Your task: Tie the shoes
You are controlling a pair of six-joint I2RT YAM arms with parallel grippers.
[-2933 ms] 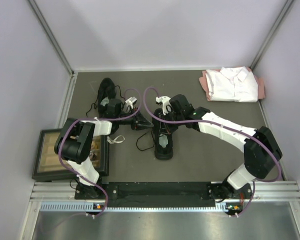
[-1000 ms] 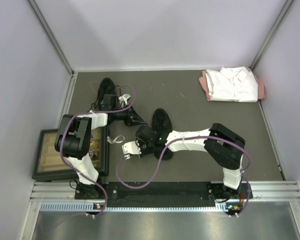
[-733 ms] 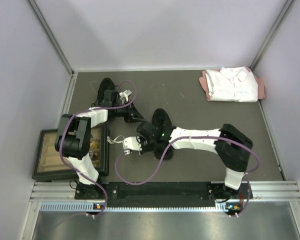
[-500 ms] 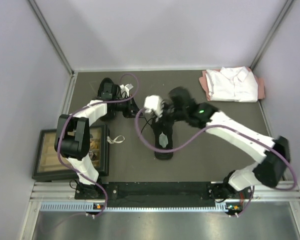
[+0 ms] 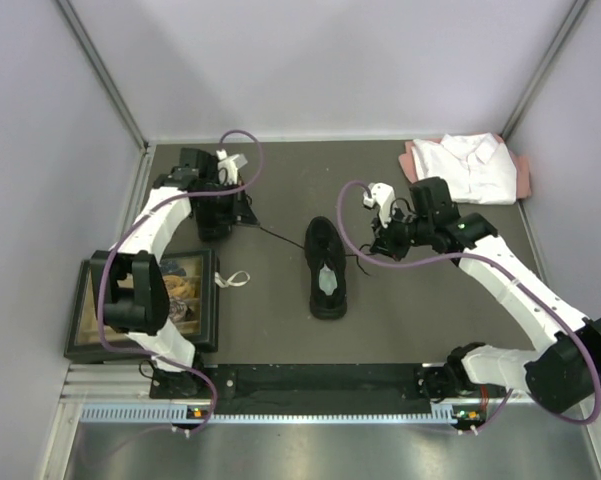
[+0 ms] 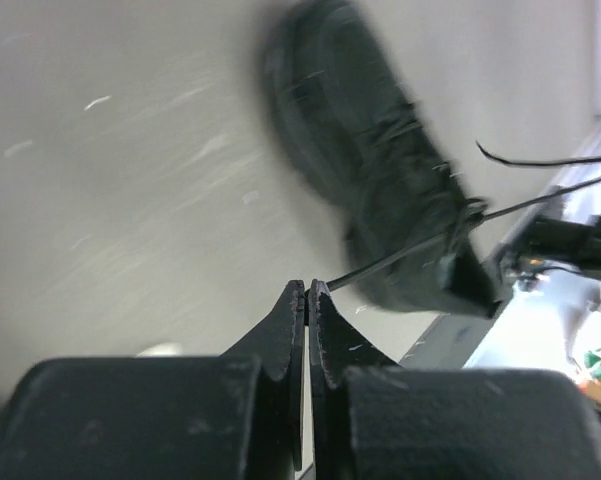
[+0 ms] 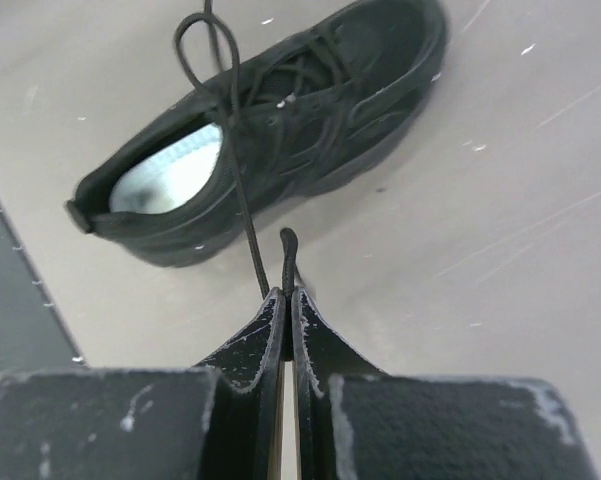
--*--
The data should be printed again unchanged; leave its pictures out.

◆ Written answer
Your task: Tie the shoes
You are controlling a pair of six-joint I2RT YAM arms with parallel grippers.
[-2933 ms] 
[-1000 ms] 
[-733 ms] 
[-500 ms] 
[+0 ms] 
[+0 ms] 
[+0 ms] 

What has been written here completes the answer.